Progressively speaking: Why the Race Disparity Audit is a damning indictment on our society

Rabbi Miriam Berger gives a progressive Jewish view on a topical issue

British Muslim women wearing headscarves

I was walking up the road after dropping my son at school last week, when a mother told me her 6-year-old daughter had come home from school declaring she wanted to be Jewish.

The mum had initially been taken aback, as this particular Afro-Caribbean family are deeply committed Christians, but it hadn’t taken long to establish her child’s deep commitment to a new faith resulted from days off school taken by my son and his Jewish classmates to celebrate the chaggim during the month of Tishri.

I was able to commiserate with her immediately, as that very morning I had been having a similar conversation with my own son, who was deeply frustrated there are certain hairstyles, sported by his footballing heroes, that I simply couldn’t achieve with his very straight, mousey blonde hair.

The pictures he showed me were of people of Afro-Caribbean decent, whose hair is simply different from ours.

I am thrilled for my son and his friends to understand what makes us different, but the recent Race Disparity Audit in the UK has left me feeling cold, because the reality is its more than religious practice and hairstyles that separate us.

It is a damning indictment on society and deeply embarrassing.
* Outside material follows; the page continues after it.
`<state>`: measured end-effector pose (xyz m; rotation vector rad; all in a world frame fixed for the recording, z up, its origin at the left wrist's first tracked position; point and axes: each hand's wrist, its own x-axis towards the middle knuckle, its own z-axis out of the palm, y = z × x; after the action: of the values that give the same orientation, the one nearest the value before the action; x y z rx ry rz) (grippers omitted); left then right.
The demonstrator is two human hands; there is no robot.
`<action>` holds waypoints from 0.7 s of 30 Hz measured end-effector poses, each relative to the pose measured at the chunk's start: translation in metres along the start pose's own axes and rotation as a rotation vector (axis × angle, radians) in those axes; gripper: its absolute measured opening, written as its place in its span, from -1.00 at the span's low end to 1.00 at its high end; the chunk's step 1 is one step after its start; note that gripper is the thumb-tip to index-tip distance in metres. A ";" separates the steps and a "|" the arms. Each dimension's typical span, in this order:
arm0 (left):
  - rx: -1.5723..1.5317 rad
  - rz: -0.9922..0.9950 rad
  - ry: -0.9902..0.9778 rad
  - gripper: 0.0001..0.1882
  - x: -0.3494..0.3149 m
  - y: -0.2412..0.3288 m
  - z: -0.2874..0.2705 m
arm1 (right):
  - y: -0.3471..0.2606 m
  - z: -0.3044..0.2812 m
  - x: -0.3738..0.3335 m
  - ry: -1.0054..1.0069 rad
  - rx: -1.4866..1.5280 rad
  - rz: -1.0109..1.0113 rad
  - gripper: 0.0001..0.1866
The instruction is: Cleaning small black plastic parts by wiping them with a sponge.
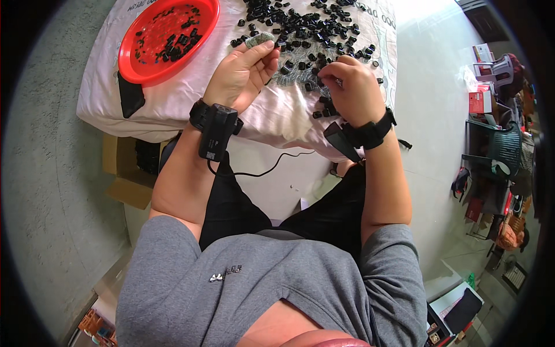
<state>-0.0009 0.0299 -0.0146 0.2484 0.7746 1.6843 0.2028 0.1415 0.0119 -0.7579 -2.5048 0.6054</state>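
My left hand (240, 75) is raised over the near part of the cloth-covered surface (277, 118), palm turned inward. Its thumb and fingertips pinch a small black plastic piece (281, 44) with a pale, shiny spot. Just past the thumb shows a grey-green speckled oval patch (260, 39); I cannot tell if it is held or lies behind. My right hand (357, 92) is closed, fingers curled down among the scattered pieces; what they hold is hidden. Many small black pieces (324, 26) lie spread beyond both hands. Thin, clear-looking slivers (298, 72) lie among them.
A round red basin (128, 70) with black pieces inside stands at the far left. Beside it a black flat object (130, 98) hangs over the edge. An open cardboard box (128, 191) sits below. A black cable (254, 173) runs from my left wrist device. Chairs (500, 144) stand at right.
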 end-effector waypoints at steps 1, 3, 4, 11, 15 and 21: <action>-0.001 -0.001 0.000 -0.92 0.001 -0.001 0.000 | -0.003 0.003 -0.001 -0.006 -0.011 -0.017 -0.88; 0.022 0.001 0.016 -0.91 0.001 -0.003 0.001 | -0.008 0.006 -0.002 -0.038 -0.037 0.000 -0.87; 0.023 0.000 0.017 -0.91 0.001 -0.003 0.003 | -0.007 0.009 -0.003 -0.084 -0.031 -0.031 -0.86; 0.074 0.029 0.011 -0.91 -0.001 -0.005 0.002 | -0.009 0.010 -0.001 -0.090 0.001 -0.022 -0.81; 0.113 0.023 -0.056 -0.89 -0.004 -0.008 0.007 | -0.006 0.002 0.004 -0.015 0.311 0.101 -0.81; 0.159 0.016 -0.099 -0.85 -0.004 -0.016 0.008 | -0.002 0.006 0.005 0.081 0.575 0.019 -0.73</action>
<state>0.0168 0.0304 -0.0172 0.4463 0.8354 1.6143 0.1950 0.1412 0.0093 -0.5665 -2.0853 1.2017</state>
Theresa May said, as she launched the findings of the audit: “We know that Britain today in the 21st Century is a diverse multi-ethnic democracy. Diversity is a source of strength and pride for us.

“But when one person works just as hard as another person – and has got the same ambitions and aspirations – but experiences a worse outcome solely on the grounds of their ethnicity, then this is a problem that I believe we have to confront”

What this audit shows is that there isn’t anywhere to hide. And that’s not just for Government, it is for society as a whole.

The issues are now out in the open and we all have a responsibility to work together to tackle them.

These two 6-year-olds are simply Londoners born and bred. I hope they, like all kids born in this country, will grow up in a new world, where the stark realisation of this disparity changes society and ensures the differences between them which cannot be rationally explained, simply won’t exist anymore.